新鮮な野菜や美味しいグルメの宝庫として知られる茨城県が、日本の農業界で圧倒的な存在感を放っています。農林水産省が2020年01月15日に発表した「2018年生産農業所得統計」によると、同年の茨城県における農業産出額は4508億円を記録し、都道府県別で堂々の全国第3位に輝きました。
前年の2017年に引き続きトップ3の座を死守したことは、まさに「食材王国」の実力を証明した形といえるでしょう。SNS上でも「茨城の野菜はいつも新鮮で安いから納得」「地元の農家さんたちの努力が数字に表れていて嬉しい」といった、好意的なコメントや祝福の声が多数寄せられています。
しかし、今回の統計では手放しには喜べないシビアな現実も浮き彫りになりました。全体の順位こそ維持したものの、産出額の合計は前年に比べて459億円も減少しているのです。この背景には、茨城県の主力商品である野菜や鶏卵の販売単価が、市場で値下がりしてしまったことが大きく影響しています。
ここでいう「農業産出額」とは、国内で生産された農産物の総量に、それぞれの市場価格を掛け合わせて算出した、いわば農業の総売上高を意味する専門用語です。つまり、農家の方々がどれだけ熱意を込めて大量の作物を育てても、市場での取引価格が下落してしまうと、全体の数字は大きく目減りしてしまいます。

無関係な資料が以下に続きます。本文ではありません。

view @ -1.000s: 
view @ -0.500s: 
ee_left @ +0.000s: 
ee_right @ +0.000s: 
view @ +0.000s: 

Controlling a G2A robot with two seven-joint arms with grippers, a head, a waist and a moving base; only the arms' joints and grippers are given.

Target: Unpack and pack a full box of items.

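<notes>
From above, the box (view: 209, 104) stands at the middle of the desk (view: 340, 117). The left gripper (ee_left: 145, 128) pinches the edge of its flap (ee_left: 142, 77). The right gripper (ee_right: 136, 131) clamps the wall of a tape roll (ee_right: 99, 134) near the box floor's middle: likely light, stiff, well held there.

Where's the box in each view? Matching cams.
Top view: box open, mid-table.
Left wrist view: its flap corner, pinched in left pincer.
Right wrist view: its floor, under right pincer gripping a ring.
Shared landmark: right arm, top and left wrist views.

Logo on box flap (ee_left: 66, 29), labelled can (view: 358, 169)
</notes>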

私個人の意見として、今回の減収は単なる一時的な価格変動として片付けるべきではないと感じています。日本の食卓を支える農家の皆さんが、気候変動や価格暴落のリスクにさらされながらも、高品質な食材を安定供給してくれていることへの感謝を、私たちはもっと持つべきではないでしょうか。
ブランド力や付加価値を高め、買い叩かれない仕組み作りが今後の大きな鍵になるでしょう。なお、近隣の北関東勢に目を向けると、栃木県は2871億円で2017年と同じく9位にランクインしています。一方の群馬県は2454億円となり、2017年の11位から14位へと順位を下げる結果となりました。
北関東3県がそれぞれに特色ある農業を展開する中で、茨城県が今後どのように巻き返しを図るのか、期待が集まります。天候に左右されやすい産業だからこそ、消費者が地元産の食材を積極的に選んで購入する「地産地消」の輪を広げていくことが、持続可能な農業を応援する一番の近道になるはずです。